Redeeming Qualities and Moments:
- Russell Boyd’s stunning cinematography
- Fine period detail
- Many haunting and memorable moments
- Bruce Smeaton’s distinctive score
Yes, both as an enigmatic classic and for its historical relevance in Australian cinema.
- Genuine Classic
- Historically Relevant
(Listed in 1001 Movies You Must See Before You Die)
4 thoughts on “Picnic at Hanging Rock (1975)”
A once-must, as a unique ‘horror’ film – and for Weir’s direction. As per my 12/13/20 post in ‘Revival House of Camp & Cult’ (fb):
“Everything begins and ends at exactly the right time and place.”
‘Picnic at Hanging Rock’: Australian novelist Joan Lindsay trained as a painter. ~which largely explains why Peter Weir’s stunning film of Lindsay’s best-known work seems like a painting. If it also feels like Henry James, that was intentional; Lindsay intended the story as her own version of ‘The Turn of the Screw’. What made it all the more Gothic (aside from being passed-off as a true story) was that, prior to publication, Lindsay’s publisher removed the novel’s final chapter… the one that explained everything. (That chapter was published separately years later.)
What makes the film work is Weir’s flawless direction. He manages to make the story haunting in the full light of day. Lindsay attended an all-girls school like the one she employs here: a place of strict regulation, run by an austere headmistress (played by Rachel Roberts, whose hair could not be pulled any tighter), laced with girl crushes. What’s most strange, however, is that the sudden disappearance of a few people does not result in the solidarity of the school community but, instead, the opposite – the incident threatens to pull people apart.
For the students, Weir chose unknowns who were largely from a more provincial area in Australia. But Brit Dominic Guard co-stars as Michael, a young man who ‘witnesses’ the mysterious (and mystical) event. A few years earlier, Guard was the titular character of Joseph Losey’s ‘The Go-Between’. For some reason, it doesn’t surprise me that, later in life, Guard gave up acting and became a child psychotherapist.
How does this fit into “camp and cult”?
It’s not remotely camp and is a widely regarded cinema classic so not really cult.
This is listed in Peary’s Cult Movies books and apparently some fans like to watch it over and over… hence cult.
David’s Camp and Cult site is for both camp classics and cult classics.

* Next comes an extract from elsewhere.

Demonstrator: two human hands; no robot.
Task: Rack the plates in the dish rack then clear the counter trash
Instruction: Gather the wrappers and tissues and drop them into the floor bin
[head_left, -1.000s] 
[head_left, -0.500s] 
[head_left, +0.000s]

Perhaps it might have been considered such in 1986, which I would personally dispute. It’s always been a critical darling and arthouse staple. You’d be hard pressed to find any bad reviews and the fact it was given the Criterion treatment is testament to it’s high standing.
Cult films are usually ones that have very polarising views with a high proportion of negative. They’re championed by a fervent minority, hence cult (ie 90% on Rotten tomatoes).
I obviously get why you’ve covered it because it’s in Peary’s book but I just don’t yet why it would be heralded as camp / cult.